Thus far information has been received from the following 23 countries:
Australia. In 1991 Australia did not import any weapon systems in the categories specified in the Register. One guided missile frigate, HMAS Melbourne, was commissioned during 1991.
Belgium. Regarding the control of final destination Belgium states that an Interministerial Economic Commission keeps a list of the arms and munitions which require a licence for their export and transit. The list encompasses four categories: hunting and sporting weapons, defensive weapons, weapons of war, explosives and toxicological substances for military use. The list contains four different categories of countries: members of the Atlantic Alliance, countries accorded the same treatment, those under a multilateral or unilateral embargo, and those with which Belgium does not have diplomatic relations.

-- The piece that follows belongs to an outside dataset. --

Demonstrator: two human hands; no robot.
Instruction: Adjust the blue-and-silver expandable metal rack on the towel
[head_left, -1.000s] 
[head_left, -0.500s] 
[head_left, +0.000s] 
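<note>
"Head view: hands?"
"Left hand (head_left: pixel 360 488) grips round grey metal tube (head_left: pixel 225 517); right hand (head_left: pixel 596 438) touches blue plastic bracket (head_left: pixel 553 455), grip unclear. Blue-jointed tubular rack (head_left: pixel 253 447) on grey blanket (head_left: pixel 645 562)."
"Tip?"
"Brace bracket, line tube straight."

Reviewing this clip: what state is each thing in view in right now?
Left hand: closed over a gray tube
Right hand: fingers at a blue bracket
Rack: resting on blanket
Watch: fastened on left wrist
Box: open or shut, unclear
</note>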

Brazil. Controlled products fall under three separate categories.The first category deals with manufacture, trade, industrial application and transport. Import and export licences must be issued for these products. These are: all firearms, including spare parts and accessories; all ammunition used in firearms; all explosives and accessories, and gunpowder; missile and rocket propellants; missile and rockets, including spare parts and components; artillery ammunition, including parts and components; chemical warefare agents; chemical precursors essential to the manufacture of chemical warfare agents; armoured and combat vehicles; miscellaneous articles with military applications. Chemical products occasionally used in industry but not deemed essential to the manufacture of chemical warfare agents or explosives fall into the second category. Products in this category are subject to the same type of control as those of the first with the exception of import of export controls. The third category contains chemical products with broad industrial application not deemed essential to the manufacture of chemical warefare agents of explosives; they are subject only to manufacturing controls. There are export controls regarding the company, the inspection of the manufacturer, transportation of the product to the point of shipment and shipment of the product. The issuance of export licences is made conditional on clearance by the government authorities of the export agent, the final user and the type and quantity of the merchandise. The issuance of import licences is made conditional on clearance by the government of the import agent, origin of the product quantity and end-use of the product.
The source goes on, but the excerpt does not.